Thursday, February 21, 2008

Resentments

I read a post tonight that made me step back and think. It took me a minute to connect w/ it, but once I did...boy did a lot come back. Joe has an amazing way of putting all of this into words as does everyone who comments...I've grown so much from these sites...check it out. http://http://alanondiary.blogspot.com/2008/02/resentments.html

I think connecting with these past feelings is healing. I'm now releasing all of this into cyberspace...kind of like writing it down and throwing it into a fire....here it goes....into the fire!

Resentment...
I think resentment may be the picture of anger as a fresh open wound.
(pause and picture this...a BIG open wound)

That wound will either heal nicely leaving just a scar--or become infected.
An infection will affect whole body and may eventually kill you if your body allows it to take over...

Is that a disgusting picture or what? When I stopped and closed my eyes for 60 seconds thinking about what resentment means to me--this is what I came up with. I resented the alcoholic, and I'm trying to remember when I let that go.

I think it eventually turned to anger and guilt and then more anger before finally feeling nothing. It was resentment while I believed the lies, and still resentment even after I discovered one by one--these lies weren't true. When I didn't want to feel resentment, then I felt guilt. I WAS INFECTED. I felt like I was not fighting hard enough to fix him and to fix us--and the alcohol was winning! Damn, I'm smarter than that alcohol. So, when I got kicked in the face over and over again (after the hurt)I went back to resentment...when I grew tired of resenting, back to guilt. See the cycle? Guilt weakens us and makes us come back for more.

When I began (I stress the word BEGAN) to fight off the infection so I wouldn't die and the wound could begin to heal, the resentment and guilt lessened. Initially, it was replaced with anger. How dare he make me feel like the crazy person! How dare he tell me it's my fault he drinks! How dare he tell me I need help and I'm nothing but a bitch and nobody likes me. HOW DARE I LET HIM AFFECT (OR IS IT INFECT) ME THIS WAY?

Someone at an Al-Anon meeting once said, "I refuse to self-destruct over someone elses sickness" (pause and think about that)

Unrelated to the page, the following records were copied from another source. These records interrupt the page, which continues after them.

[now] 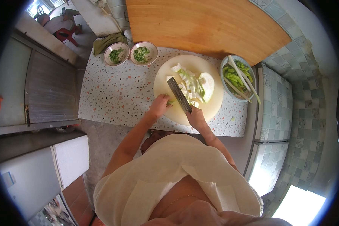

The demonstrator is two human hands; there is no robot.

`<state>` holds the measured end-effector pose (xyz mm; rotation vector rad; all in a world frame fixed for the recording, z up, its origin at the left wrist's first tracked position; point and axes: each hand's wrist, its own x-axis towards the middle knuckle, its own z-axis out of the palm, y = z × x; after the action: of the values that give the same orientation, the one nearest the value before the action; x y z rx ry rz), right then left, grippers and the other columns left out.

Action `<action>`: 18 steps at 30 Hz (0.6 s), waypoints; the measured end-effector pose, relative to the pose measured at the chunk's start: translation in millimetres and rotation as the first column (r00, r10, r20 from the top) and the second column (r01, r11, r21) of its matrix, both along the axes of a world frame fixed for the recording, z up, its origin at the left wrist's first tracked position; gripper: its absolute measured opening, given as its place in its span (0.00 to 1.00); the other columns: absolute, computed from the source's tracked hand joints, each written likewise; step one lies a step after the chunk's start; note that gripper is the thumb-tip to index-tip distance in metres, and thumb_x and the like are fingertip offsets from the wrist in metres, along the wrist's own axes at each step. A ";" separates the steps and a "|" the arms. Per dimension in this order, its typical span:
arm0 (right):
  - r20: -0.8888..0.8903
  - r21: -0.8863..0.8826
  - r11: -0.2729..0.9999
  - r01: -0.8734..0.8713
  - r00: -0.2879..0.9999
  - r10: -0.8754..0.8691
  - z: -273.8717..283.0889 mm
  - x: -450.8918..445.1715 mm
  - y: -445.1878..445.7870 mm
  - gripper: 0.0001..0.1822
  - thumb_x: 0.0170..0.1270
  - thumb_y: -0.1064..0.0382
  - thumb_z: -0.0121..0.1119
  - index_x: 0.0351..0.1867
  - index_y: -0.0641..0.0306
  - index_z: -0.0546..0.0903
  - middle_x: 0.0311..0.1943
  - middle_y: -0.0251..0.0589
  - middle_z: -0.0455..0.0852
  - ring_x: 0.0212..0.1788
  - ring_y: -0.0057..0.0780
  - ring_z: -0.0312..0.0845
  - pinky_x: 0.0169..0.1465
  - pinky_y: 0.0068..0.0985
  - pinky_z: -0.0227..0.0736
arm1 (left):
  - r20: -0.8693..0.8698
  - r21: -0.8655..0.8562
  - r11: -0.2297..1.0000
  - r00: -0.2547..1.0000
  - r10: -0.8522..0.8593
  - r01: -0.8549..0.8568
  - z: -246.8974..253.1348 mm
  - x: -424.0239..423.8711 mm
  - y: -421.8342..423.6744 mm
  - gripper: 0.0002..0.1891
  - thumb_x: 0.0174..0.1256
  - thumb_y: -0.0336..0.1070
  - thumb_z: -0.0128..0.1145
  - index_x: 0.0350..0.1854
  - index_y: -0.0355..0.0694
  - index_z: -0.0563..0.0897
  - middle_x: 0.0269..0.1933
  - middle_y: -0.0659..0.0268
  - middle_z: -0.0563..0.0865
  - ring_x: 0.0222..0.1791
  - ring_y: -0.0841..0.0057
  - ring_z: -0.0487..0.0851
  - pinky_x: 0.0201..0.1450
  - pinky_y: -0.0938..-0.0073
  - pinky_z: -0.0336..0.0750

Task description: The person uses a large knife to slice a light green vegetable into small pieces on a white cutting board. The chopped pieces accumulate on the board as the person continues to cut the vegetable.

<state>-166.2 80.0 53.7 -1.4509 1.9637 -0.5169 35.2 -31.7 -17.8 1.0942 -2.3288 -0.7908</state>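
Note:
My right hand [197, 117] grips the handle of a kitchen knife [178, 94]. Its broad dark blade slants up and left across a round, pale cutting board [163, 76], seen nearly edge-on. On the board's left edge, my left hand [159, 106] has a small green piece of gourd [171, 102] at its fingertips, largely hidden by the fingers. Right of the blade lies a heap of cut gourd pieces [189, 80], white-fleshed with pale green rind. Against the heap rests a larger cut gourd chunk [208, 86]. One white bit [169, 78] sits by the blade's tip.
Two bowls [105, 58] [155, 50] of chopped greens stand at the speckled counter's [113, 93] back left, beside a green cloth [108, 42]. A basket [222, 76] at right holds green peppers and long pale stalks. A wooden panel [203, 25] leans behind. A person [59, 24] sits far left.

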 end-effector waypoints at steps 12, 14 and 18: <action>-0.039 -0.027 0.998 -0.054 0.998 0.052 -0.5 4.6 7.9 0.13 0.65 0.64 0.59 0.46 0.72 0.82 0.29 0.65 0.86 0.36 0.64 0.84 0.43 0.49 0.80 | -0.172 0.200 0.961 0.958 0.228 -0.193 -0.4 -6.1 43.7 0.07 0.60 0.30 0.68 0.37 0.35 0.85 0.35 0.51 0.86 0.36 0.50 0.86 0.40 0.55 0.81; -0.081 -0.042 0.992 -0.120 0.990 0.116 4.6 6.0 6.7 0.11 0.66 0.65 0.59 0.44 0.71 0.81 0.28 0.64 0.85 0.35 0.63 0.84 0.42 0.49 0.80 | -0.242 0.101 0.982 0.954 0.179 -0.159 5.9 -4.8 49.1 0.08 0.60 0.28 0.67 0.40 0.34 0.85 0.39 0.53 0.85 0.40 0.51 0.84 0.43 0.56 0.80; -0.228 -0.014 0.955 -0.297 0.930 0.287 10.4 7.8 -4.0 0.07 0.67 0.65 0.57 0.41 0.67 0.79 0.25 0.60 0.85 0.32 0.59 0.86 0.38 0.49 0.82 | -0.336 -0.080 0.986 0.936 0.110 -0.145 2.3 -9.1 56.5 0.09 0.59 0.25 0.66 0.41 0.35 0.84 0.42 0.57 0.84 0.45 0.54 0.82 0.48 0.58 0.79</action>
<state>-158.4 76.0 64.2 -1.8634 1.8629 -0.2773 26.1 24.8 -15.5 0.9731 -1.9745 -0.7332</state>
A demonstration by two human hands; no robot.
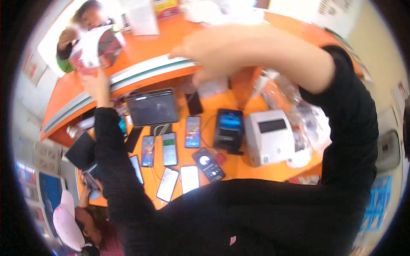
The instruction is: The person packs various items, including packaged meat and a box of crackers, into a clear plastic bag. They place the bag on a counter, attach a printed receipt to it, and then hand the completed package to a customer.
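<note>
At the counter's left end, my left hand (96,84) grips the near edge of a parcel in red and clear plastic wrap with a white label (90,52). A person (91,16) stands behind that parcel across the counter, one hand raised beside it. My right hand (197,51) is blurred and reaches over the counter's front edge. Its thumb and fingers are apart, and I see nothing in them. Below it on the lower orange desk are a black tablet (153,108) and a dark phone (194,104).
Several lit phones (192,132) and cables lie on the desk. A black handheld printer-like device (228,129) stands beside a white label printer (270,136). Clear plastic bags (288,96) crowd the right side. At lower left, a person in a pink cap (67,220) holds a phone (91,180) near a laptop (84,152).
</note>
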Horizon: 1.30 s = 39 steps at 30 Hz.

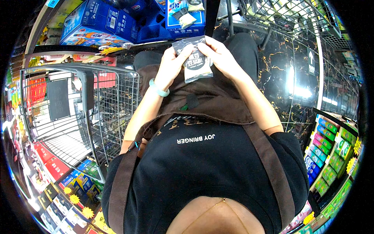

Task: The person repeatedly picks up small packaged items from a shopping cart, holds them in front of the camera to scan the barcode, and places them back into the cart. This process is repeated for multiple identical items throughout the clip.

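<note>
Between both hands, above my lap, is a small sealed snack packet [198, 68] with a dark upper part and a pale lower part; it bears printed writing. My left hand [180, 60] grips one upper side with the thumb lying across its front. On the opposite side my right hand [217, 55] pinches the top edge, thumb on the face and fingers behind. The fingers behind the packet are mostly hidden. Similar packets [187, 20] lie just beyond, on top of a blue carton [185, 30].
A wire shopping cart [114, 87] stands at my left. Ahead on the left is a blue beer carton [87, 26]. A wire basket [280, 17] of packets is at the upper right. Stocked shelves [330, 152] line the right side, over a dark marbled floor [280, 84].
</note>
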### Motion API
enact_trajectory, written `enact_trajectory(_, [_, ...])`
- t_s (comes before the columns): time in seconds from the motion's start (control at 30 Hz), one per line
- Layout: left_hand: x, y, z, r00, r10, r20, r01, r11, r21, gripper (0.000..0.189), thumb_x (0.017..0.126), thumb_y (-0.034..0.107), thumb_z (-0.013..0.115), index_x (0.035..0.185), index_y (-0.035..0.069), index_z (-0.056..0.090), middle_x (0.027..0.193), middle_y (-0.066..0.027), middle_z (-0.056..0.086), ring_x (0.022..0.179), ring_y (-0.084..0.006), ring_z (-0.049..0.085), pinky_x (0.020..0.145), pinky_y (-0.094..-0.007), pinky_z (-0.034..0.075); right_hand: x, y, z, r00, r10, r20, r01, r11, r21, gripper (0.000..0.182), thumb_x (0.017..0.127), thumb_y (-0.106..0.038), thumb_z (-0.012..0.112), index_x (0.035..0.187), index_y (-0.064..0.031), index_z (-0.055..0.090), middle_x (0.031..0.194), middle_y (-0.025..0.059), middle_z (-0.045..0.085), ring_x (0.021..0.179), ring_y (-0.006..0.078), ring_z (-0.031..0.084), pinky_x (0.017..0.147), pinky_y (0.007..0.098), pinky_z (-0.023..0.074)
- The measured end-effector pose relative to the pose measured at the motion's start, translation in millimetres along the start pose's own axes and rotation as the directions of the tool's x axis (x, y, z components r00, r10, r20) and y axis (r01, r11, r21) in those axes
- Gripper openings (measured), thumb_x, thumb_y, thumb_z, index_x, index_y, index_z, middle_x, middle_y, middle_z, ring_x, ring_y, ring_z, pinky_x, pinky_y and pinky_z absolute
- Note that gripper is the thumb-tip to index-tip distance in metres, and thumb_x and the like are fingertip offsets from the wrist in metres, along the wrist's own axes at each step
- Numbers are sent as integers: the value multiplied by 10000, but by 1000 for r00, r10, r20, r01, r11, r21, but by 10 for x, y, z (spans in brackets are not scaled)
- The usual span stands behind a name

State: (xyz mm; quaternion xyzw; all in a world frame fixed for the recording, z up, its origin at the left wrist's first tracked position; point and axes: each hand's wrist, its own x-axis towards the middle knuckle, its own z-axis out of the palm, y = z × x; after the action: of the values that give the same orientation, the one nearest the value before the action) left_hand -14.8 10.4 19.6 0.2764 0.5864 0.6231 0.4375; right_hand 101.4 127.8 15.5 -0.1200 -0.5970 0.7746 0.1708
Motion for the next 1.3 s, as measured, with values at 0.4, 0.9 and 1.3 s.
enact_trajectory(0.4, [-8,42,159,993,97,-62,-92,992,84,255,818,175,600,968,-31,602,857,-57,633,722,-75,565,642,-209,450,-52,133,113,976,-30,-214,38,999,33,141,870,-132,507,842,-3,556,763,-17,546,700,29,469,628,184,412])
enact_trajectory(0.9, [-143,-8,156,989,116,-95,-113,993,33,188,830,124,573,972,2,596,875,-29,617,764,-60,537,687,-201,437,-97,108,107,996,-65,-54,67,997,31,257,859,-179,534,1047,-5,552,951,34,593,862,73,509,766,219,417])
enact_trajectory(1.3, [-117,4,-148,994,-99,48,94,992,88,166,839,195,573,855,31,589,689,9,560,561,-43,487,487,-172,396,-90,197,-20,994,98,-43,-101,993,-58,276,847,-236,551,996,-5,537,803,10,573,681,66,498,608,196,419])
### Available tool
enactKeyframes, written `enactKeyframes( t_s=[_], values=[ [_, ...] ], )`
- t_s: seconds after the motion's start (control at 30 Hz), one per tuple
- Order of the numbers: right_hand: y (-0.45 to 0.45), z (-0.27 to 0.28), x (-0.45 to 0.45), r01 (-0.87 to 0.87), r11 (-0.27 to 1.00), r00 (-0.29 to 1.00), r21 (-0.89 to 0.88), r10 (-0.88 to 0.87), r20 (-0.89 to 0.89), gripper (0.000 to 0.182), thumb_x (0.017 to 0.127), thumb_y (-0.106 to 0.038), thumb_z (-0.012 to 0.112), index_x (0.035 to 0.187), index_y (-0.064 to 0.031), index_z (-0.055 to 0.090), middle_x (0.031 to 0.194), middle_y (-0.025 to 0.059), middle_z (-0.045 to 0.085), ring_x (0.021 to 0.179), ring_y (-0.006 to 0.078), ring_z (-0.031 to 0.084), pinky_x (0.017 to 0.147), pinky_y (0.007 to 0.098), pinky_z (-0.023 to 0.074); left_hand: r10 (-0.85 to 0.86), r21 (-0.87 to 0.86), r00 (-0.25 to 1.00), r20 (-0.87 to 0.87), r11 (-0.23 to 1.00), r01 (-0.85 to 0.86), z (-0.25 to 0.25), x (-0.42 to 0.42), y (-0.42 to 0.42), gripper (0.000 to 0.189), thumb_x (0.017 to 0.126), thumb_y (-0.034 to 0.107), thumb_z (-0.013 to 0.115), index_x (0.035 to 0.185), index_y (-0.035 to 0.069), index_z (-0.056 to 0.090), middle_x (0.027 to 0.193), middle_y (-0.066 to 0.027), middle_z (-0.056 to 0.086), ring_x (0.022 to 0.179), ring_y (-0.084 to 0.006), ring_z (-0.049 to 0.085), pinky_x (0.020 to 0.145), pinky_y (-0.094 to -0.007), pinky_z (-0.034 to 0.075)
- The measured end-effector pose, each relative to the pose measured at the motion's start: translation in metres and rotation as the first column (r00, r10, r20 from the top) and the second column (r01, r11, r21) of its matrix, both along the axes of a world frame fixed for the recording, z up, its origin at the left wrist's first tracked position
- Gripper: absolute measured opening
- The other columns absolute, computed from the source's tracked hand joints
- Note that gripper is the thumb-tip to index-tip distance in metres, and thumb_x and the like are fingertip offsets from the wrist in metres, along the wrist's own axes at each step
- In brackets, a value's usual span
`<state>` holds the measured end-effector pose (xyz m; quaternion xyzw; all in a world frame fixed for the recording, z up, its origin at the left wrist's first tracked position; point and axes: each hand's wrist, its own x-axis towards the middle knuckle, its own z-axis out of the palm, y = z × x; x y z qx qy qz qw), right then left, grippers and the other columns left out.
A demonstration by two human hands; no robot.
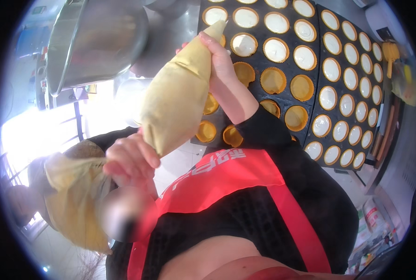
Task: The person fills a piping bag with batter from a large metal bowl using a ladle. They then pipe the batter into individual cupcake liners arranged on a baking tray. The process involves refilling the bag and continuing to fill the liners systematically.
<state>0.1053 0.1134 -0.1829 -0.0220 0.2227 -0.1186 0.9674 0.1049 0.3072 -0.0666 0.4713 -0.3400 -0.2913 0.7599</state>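
Observation:
A full cloth piping bag (180, 94) slants across the middle of the view, its narrow tip pointing up and to the right. My right hand (222, 59) is wrapped around its lower part near the tip. At the wide end, my left hand (131, 157) grips the gathered neck, and the loose tail of cloth (75, 199) hangs beyond it. The tip is over the near baking tray (257, 96), by a paper cup filled with white batter or cream (215, 15). Closer to me, several orange paper cups (273, 80) in that tray hold no white filling.
A second dark tray (337, 138) of filled cups adjoins on the right. A large metal mixing bowl (99, 45) stands at upper left. An orange brush or spatula-like tool (390, 56) and a plastic bag (406, 87) lie at the far right. My red apron (222, 185) bears writing.

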Motion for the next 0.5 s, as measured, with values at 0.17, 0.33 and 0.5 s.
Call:
enactKeyframes(
  t_s=[0.17,0.33,0.5],
  values=[
    [0.014,-0.030,0.006,-0.137,0.990,0.990,-0.018,0.137,-0.046,0.027,0.087,-0.030,0.051,0.088,-0.0032,0.052,0.084,0.0099,0.058,0.079,0.0212,0.059,0.072,0.0352,0.0497,0.077,0.103,0.940,-0.331,0.994,-0.045,-0.032,-0.003,-0.011,0.046,0.094,0.028,0.042,0.052,0.012,0.033,0.046,-0.0004,0.034,0.039,-0.0161,0.035,0.052,-0.0278,0.037],
    [0.020,-0.064,0.002,-0.126,0.992,0.990,-0.002,0.125,-0.065,0.022,0.083,-0.030,0.050,0.086,-0.0083,0.052,0.078,0.0071,0.058,0.071,0.0192,0.058,0.066,0.0322,0.0476,0.058,0.164,0.790,-0.610,0.985,0.053,-0.049,0.007,-0.028,0.043,0.093,0.021,0.039,0.051,0.011,0.028,0.046,0.0003,0.027,0.038,-0.0131,0.024,0.050,-0.0271,0.034],
    [0.015,-0.058,-0.004,-0.231,0.973,0.969,0.013,0.231,-0.087,0.024,0.082,-0.032,0.049,0.086,-0.0090,0.052,0.078,0.0063,0.058,0.071,0.0193,0.058,0.065,0.0320,0.0473,0.038,0.130,0.726,-0.687,0.989,0.071,-0.059,0.010,-0.035,0.046,0.097,0.029,0.034,0.055,0.011,0.031,0.046,0.0011,0.027,0.038,-0.0103,0.023,0.040,-0.0233,0.024]
  ],
)
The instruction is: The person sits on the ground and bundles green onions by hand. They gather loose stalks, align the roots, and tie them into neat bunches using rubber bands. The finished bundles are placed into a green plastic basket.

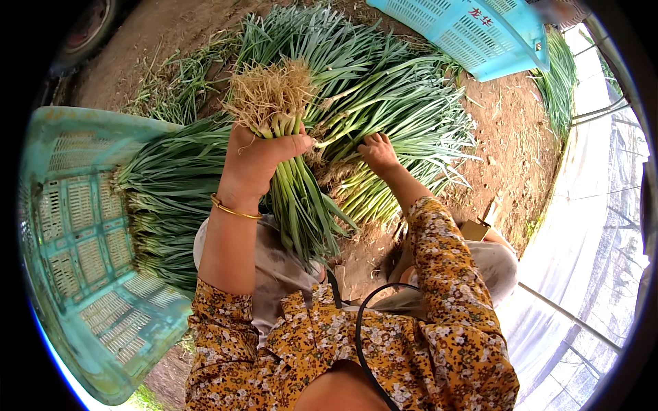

There was a time when I felt I could never let go of that anger--because if I did, my defenses would be down and he could re-infect me.
Now, the anger is gone.
The resentment is gone.
The guilt is gone.
The wound is healing beautifully. Scars begin to fade, and they begin to blend in...and someday it won't be the first thing somebody sees.

I had to leave--and I quit looking back anticipating a change once I fully accepted Step One and Step Two.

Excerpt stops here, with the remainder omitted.